_Required action_: Everything in the listing below has to be repeated exactly, except the pictures.
Content starts
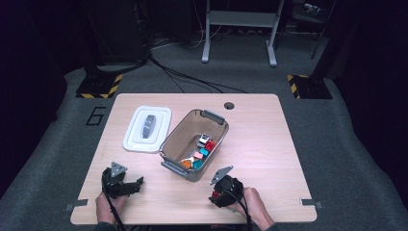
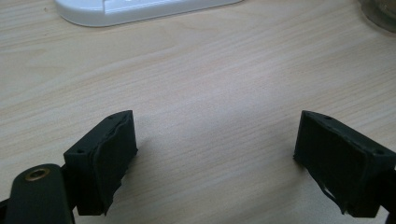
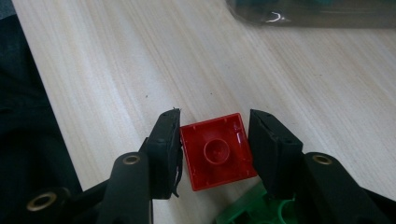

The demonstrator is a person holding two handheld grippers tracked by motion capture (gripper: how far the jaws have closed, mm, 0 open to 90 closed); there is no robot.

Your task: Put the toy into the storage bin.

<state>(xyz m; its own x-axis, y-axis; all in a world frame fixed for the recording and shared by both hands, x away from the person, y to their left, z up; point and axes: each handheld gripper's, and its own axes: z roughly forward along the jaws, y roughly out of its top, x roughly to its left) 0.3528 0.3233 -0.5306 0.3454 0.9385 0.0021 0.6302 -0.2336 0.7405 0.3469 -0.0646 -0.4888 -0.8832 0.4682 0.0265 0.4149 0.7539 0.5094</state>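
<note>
My right gripper (image 3: 215,149) is shut on a red brick (image 3: 217,151), held underside up just above the wooden table, one black jaw on each side of it. A green brick (image 3: 252,207) lies right below it, partly hidden by the right jaw. In the high view my right gripper (image 1: 219,196) is near the table's front edge, just in front of the clear bin (image 1: 167,144). My left gripper (image 2: 215,154) stands open over bare wood with nothing between its jaws. In the high view my left gripper (image 1: 137,183) is at the front left.
The bin holds several coloured bricks (image 1: 202,149). Its white lid (image 1: 146,127) lies flat to the bin's left, and the lid's edge (image 2: 140,7) shows ahead of my left gripper. The bin wall (image 3: 317,11) is close ahead of my right gripper. The table edge (image 3: 42,112) runs along that view's left.
</note>
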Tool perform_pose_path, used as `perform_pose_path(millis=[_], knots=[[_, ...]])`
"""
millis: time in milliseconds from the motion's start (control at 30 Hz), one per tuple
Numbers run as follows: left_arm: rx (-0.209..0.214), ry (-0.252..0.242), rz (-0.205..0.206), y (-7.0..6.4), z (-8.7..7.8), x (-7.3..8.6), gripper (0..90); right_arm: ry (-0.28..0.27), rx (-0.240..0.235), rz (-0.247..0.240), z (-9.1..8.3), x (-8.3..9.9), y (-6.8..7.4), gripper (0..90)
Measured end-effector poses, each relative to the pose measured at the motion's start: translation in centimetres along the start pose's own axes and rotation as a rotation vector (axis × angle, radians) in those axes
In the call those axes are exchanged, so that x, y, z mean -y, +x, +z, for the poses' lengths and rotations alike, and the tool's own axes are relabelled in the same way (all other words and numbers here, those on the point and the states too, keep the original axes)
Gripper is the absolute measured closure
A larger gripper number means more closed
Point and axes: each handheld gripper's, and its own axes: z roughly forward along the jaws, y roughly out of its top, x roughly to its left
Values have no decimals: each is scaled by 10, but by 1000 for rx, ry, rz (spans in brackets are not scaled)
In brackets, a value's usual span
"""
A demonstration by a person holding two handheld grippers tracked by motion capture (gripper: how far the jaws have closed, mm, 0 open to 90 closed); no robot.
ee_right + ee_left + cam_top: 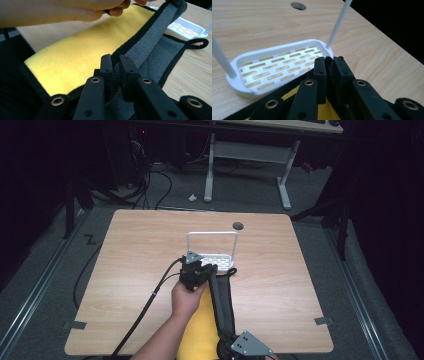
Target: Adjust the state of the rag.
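A cloth, yellow (87, 47) on one face and grey (160, 50) on the other with a black border, is stretched taut between my two grippers. In the high view the cloth (220, 302) runs from the table's middle to its front edge. My left gripper (210, 268) is shut on the cloth's far end, right beside a white slotted tray (220, 261); its jaws (329, 62) pinch the black border. At the front edge, my right gripper (227, 341) is shut on the near end, jaws (115, 65) clamped on the grey fold.
The white tray (279, 67) has a tall wire handle (212, 234) arching over it. A cable hole (238, 226) sits behind it near the far edge. A black hanging loop (200, 43) of the cloth lies on the wood. Bare wood (140, 260) lies left and right.
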Motion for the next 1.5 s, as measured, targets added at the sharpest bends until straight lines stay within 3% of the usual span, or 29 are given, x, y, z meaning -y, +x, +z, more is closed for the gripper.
perform_pose_path(millis=[300, 367, 467, 567, 667, 800, 967, 1167, 1400, 1500], knots=[[52, 46, -38, -10, 28, 10, 782, 11, 35, 15, 4, 4, -6, 742], [88, 43, -54, -12, 30, 10, 714, -5, 55, 17, 3, 4, -7, 638], [115, 28, -42, -15, 29, 10, 610, -21, 73, 32, 1, 3, -11, 616], [108, 32, 0, -15, 22, 11, 556, -18, 79, 35, 3, 4, -13, 616], [92, 34, 12, -9, 12, 15, 546, -4, 73, 34, 7, 6, -14, 616], [71, 32, 9, 5, -7, 23, 545, 12, 69, 28, 11, 6, -15, 616], [23, 54, 33, 25, -35, 38, 541, 31, 69, 30, 16, 8, -16, 615], [-3, 75, 6, 43, -63, 66, 537, 43, 73, 30, 21, 12, -18, 588], [-34, 95, 80, 40, -75, 88, 533, 51, 87, 96, 29, 12, -37, 628], [-35, 111, 122, 34, -74, 89, 587, 71, 93, 99, 38, 7, -51, 649]])
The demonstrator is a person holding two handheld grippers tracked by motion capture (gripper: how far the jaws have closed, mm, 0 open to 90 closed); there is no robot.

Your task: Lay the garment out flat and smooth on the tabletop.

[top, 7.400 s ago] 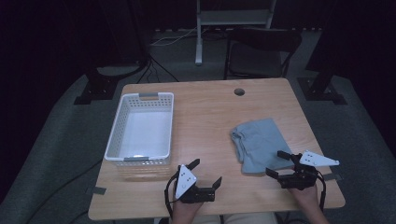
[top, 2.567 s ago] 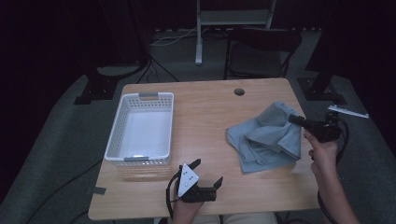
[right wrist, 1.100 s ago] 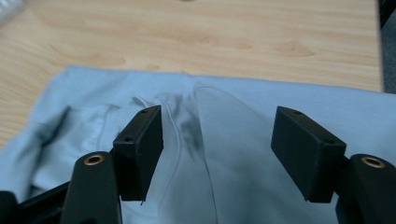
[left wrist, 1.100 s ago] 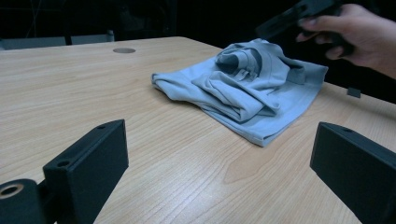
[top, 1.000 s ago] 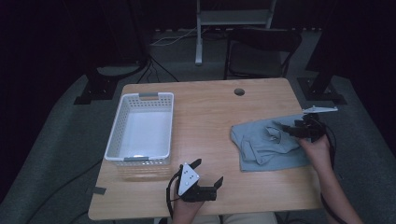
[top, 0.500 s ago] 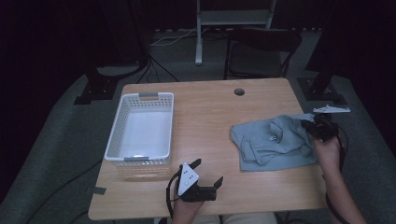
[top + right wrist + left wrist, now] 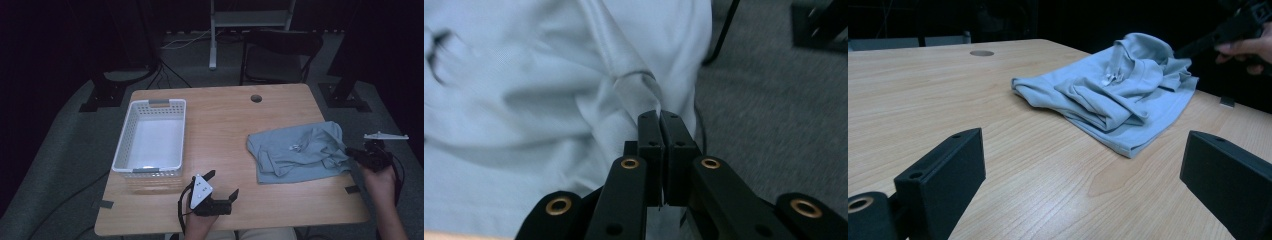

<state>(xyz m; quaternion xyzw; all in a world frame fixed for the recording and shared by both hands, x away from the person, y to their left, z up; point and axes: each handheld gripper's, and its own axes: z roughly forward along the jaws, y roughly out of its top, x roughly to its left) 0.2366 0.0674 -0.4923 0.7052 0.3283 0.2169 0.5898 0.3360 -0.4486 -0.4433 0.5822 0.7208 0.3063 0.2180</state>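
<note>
Black jaws of the left gripper (image 7: 220, 186) gape wide at the table's (image 7: 225, 112) near edge, six o'clock — nothing between them. Off at three o'clock, the right gripper (image 7: 350, 152) has pinched a fold of the pale blue shirt (image 7: 295, 150) lying rumpled there. Farther, at ten o'clock — a white basket (image 7: 152, 137).

A light blue polo shirt (image 7: 295, 152) is lying crumpled and partly folded on the right side of the wooden table, its collar facing up, its right edge bunching and reaching past the table's edge.
</note>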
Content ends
_Solution_:
The demonstrator is a person holding two handheld grippers tracked by motion capture (gripper: how far the jaws have closed, mm, 0 open to 90 closed); there is no robot.

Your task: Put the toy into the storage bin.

<state>(xyz m; its own x-axis, y-axis; all in a world frame fixed for the recording and shared by both hands, x away from the person, y to their left, z up; point and axes: each handheld gripper's, and its own axes: z roughly forward along the jaws, y roughly out of its top, x roughly to its left) 0.3528 0.3233 -0.5306 0.3454 0.9385 0.0021 0.6302 -0.2336 0.7405 0.3469 -0.0646 -0.4888 -0.8832 0.4682 0.0265 0.4149 0.7539 0.5094</state>
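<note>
My right gripper (image 3: 215,149) is shut on a red brick (image 3: 217,151), held underside up just above the wooden table, one black jaw on each side of it. A green brick (image 3: 252,207) lies right below it, partly hidden by the right jaw. In the high view my right gripper (image 1: 219,196) is near the table's front edge, just in front of the clear bin (image 1: 167,144). My left gripper (image 2: 215,154) stands open over bare wood with nothing between its jaws. In the high view my left gripper (image 1: 137,183) is at the front left.
The bin holds several coloured bricks (image 1: 202,149). Its white lid (image 1: 146,127) lies flat to the bin's left, and the lid's edge (image 2: 140,7) shows ahead of my left gripper. The bin wall (image 3: 317,11) is close ahead of my right gripper. The table edge (image 3: 42,112) runs along that view's left.
</note>
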Tool perform_pose_path, used as `perform_pose_path(millis=[_], knots=[[_, ...]])`
"""
millis: time in milliseconds from the motion's start (control at 30 Hz), one per tuple
Numbers run as follows: left_arm: rx (-0.209..0.214), ry (-0.252..0.242), rz (-0.205..0.206), y (-7.0..6.4), z (-8.7..7.8), x (-7.3..8.6), gripper (0..90); right_arm: ry (-0.28..0.27), rx (-0.240..0.235), rz (-0.247..0.240), z (-9.1..8.3), x (-8.3..9.9), y (-6.8..7.4), gripper (0..90)
Measured end-effector poses, each relative to the pose measured at the motion's start: translation in centimetres along the start pose's own axes and rotation as a rotation vector (axis × angle, radians) in those axes
In the call those axes are exchanged, so that x, y, z mean -y, +x, +z, for the poses' lengths and rotations alike, and the tool's own axes are relabelled in the same way (all other words and numbers here, those on the point and the states too, keep the original axes)
Gripper is the absolute measured closure
A larger gripper number means more closed
Point and axes: each handheld gripper's, and its own axes: z roughly forward along the jaws, y roughly out of its top, x roughly to its left
Values have no decimals: each is scaled by 10, but by 1000 for rx, ry, rz (spans in brackets are not scaled)
In brackets, a value's usual span
"""
A demonstration by a person holding two handheld grippers tracked by motion capture (gripper: how far the jaws have closed, mm, 0 open to 90 closed); no robot.
ee_right + ee_left + cam_top: 
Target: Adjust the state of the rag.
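A cloth, yellow (87, 47) on one face and grey (160, 50) on the other with a black border, is stretched taut between my two grippers. In the high view the cloth (220, 302) runs from the table's middle to its front edge. My left gripper (210, 268) is shut on the cloth's far end, right beside a white slotted tray (220, 261); its jaws (329, 62) pinch the black border. At the front edge, my right gripper (227, 341) is shut on the near end, jaws (115, 65) clamped on the grey fold.
The white tray (279, 67) has a tall wire handle (212, 234) arching over it. A cable hole (238, 226) sits behind it near the far edge. A black hanging loop (200, 43) of the cloth lies on the wood. Bare wood (140, 260) lies left and right.
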Motion for the next 1.5 s, as measured, targets added at the sharpest bends until straight lines stay within 3% of the usual span, or 29 are given, x, y, z meaning -y, +x, +z, more is closed for the gripper.
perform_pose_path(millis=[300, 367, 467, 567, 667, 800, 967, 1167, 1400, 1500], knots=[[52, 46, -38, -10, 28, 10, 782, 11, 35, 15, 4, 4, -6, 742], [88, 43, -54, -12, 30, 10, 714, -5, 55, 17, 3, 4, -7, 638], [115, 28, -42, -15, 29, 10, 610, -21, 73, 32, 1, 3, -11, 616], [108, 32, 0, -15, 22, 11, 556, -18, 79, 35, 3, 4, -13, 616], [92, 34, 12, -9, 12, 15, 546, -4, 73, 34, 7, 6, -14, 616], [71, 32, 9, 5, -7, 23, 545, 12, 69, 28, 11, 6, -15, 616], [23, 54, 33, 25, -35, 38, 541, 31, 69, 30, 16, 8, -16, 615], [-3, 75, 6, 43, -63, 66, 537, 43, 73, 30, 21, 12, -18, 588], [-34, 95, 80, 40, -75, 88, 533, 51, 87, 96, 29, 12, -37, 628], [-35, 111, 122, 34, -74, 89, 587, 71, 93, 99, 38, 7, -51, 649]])
The demonstrator is a person holding two handheld grippers tracked by motion capture (gripper: how far the jaws have closed, mm, 0 open to 90 closed); there is no robot.

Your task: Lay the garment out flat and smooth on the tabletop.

[top, 7.400 s ago] 
[top, 2.567 s ago] 
[right wrist, 1.100 s ago] 
[left wrist, 1.100 s ago] 
[top, 1.000 s ago] 
[top, 0.500 s ago] 
[top + right wrist + left wrist, now] 

<state>(xyz m; quaternion xyzw; all in a world frame fixed for the recording and shared by both hands, x away from the person, y to their left, z up; point and axes: each handheld gripper's, and its own axes: z roughly forward along the jaws, y roughly out of its top, x roughly to its left) 0.2366 0.0674 -0.4923 0.7052 0.3283 0.2169 0.5898 0.3360 -0.4486 -0.4433 0.5822 0.7208 0.3063 0.2180</state>
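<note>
Black jaws of the left gripper (image 7: 220, 186) gape wide at the table's (image 7: 225, 112) near edge, six o'clock — nothing between them. Off at three o'clock, the right gripper (image 7: 350, 152) has pinched a fold of the pale blue shirt (image 7: 295, 150) lying rumpled there. Farther, at ten o'clock — a white basket (image 7: 152, 137).

A light blue polo shirt (image 7: 295, 152) is lying crumpled and partly folded on the right side of the wooden table, its collar facing up, its right edge bunching and reaching past the table's edge.
</note>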

This exercise has nothing more to it.